**Exercise directions**
Would you count the lines below that contain the string "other" and reply with that number only?

**Provided data**
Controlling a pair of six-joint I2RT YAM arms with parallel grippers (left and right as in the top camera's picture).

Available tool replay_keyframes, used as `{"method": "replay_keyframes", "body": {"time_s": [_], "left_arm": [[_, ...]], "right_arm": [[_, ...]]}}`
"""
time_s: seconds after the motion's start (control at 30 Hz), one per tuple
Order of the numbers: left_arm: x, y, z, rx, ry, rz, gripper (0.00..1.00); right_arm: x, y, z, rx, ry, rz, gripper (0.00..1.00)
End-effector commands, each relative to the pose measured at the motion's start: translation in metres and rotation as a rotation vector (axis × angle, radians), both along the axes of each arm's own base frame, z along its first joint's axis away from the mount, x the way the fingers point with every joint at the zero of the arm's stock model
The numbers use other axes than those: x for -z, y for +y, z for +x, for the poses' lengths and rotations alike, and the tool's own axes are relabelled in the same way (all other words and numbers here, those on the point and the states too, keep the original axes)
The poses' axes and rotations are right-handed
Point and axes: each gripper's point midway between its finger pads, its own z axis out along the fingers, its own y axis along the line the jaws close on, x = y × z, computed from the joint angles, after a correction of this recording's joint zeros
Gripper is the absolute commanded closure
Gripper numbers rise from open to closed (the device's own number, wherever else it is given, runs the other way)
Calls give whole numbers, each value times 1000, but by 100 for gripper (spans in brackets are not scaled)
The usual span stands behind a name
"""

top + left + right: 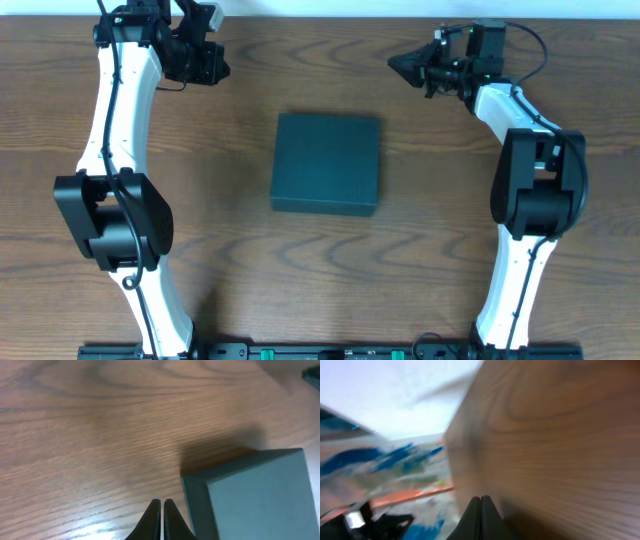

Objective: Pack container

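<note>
Seen from overhead, with 12 o'clock at the far edge of the table (230,150), the dark green box (326,163) lies flat at the middle of the wood. Its lid is shut, its top is bare, and its long sides run roughly from 12 to 6. Neither arm touches it. The left gripper (210,68) hangs well apart from the box, between 10 and 11 o'clock of it and near the far edge, and holds nothing. The left wrist view shows its two dark fingers (154,515) pressed together, only a thin line between them, tips just above bare wood. In that view a corner of the box (260,495) stands at 4 o'clock of the tips, near but apart, with its shadow on the table at 12 o'clock of that corner. The right gripper (395,63) sits at about 1 o'clock of the box, also near the far edge, with its pointed tip aimed toward 9 o'clock. In the blurred right wrist view its fingers (476,515) meet in a closed wedge with nothing between them, and wood grain fills the side from 12 to 5 o'clock. Past the table edge, from 7 to 10 o'clock, there are only smeared blue and orange shapes, too blurred to name.
</note>
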Motion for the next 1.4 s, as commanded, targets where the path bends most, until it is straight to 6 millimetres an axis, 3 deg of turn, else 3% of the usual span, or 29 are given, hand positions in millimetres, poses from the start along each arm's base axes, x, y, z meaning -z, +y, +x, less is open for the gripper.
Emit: {"method": "replay_keyframes", "body": {"time_s": [0.0, 0.17, 0.33, 0.43, 0.57, 0.67, 0.87, 0.97, 1.07, 1.1, 1.13, 1.17, 1.2, 1.37], "left_arm": [[-28, 9, -1, -49, -51, 24, 94], [-64, 16, -12, -71, -119, 65, 94], [-96, 8, -51, -49, -98, 25, 94], [-111, 0, -71, -17, -103, -7, 94], [-127, -15, -97, 28, -122, -11, 94], [-125, -37, -121, 85, -113, -14, 94], [-98, -77, -185, 151, -53, -31, 94], [-78, -80, -215, 113, -37, -20, 94], [-68, -79, -233, 90, -67, -26, 95], [-68, -79, -236, 78, -82, -38, 94], [-69, -78, -238, 64, -89, -49, 78], [-71, -78, -239, 51, -92, -57, 17], [-73, -78, -239, 41, -96, -65, 5], [-70, -76, -240, 35, -83, -55, 5]], "right_arm": [[-43, -26, 5, 55, -155, -197, 98], [-95, -50, -37, 57, -186, -479, 98], [-168, -58, -101, -9, -296, -705, 98], [-190, -70, -134, -23, -310, -817, 98], [-191, -80, -184, -88, -238, -910, 98], [-175, -78, -224, -177, -173, -915, 99], [-144, -70, -293, -218, -219, -896, 98], [-134, -69, -322, -194, -288, -908, 98], [-130, -72, -344, -153, -345, -938, 98], [-129, -76, -349, -133, -357, -960, 76], [-130, -80, -353, -115, -365, -980, 41], [-131, -81, -355, -104, -373, -992, 1], [-133, -81, -357, -98, -391, -994, 1], [-135, -80, -363, -99, -395, -992, 1]]}}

**Exercise response**
2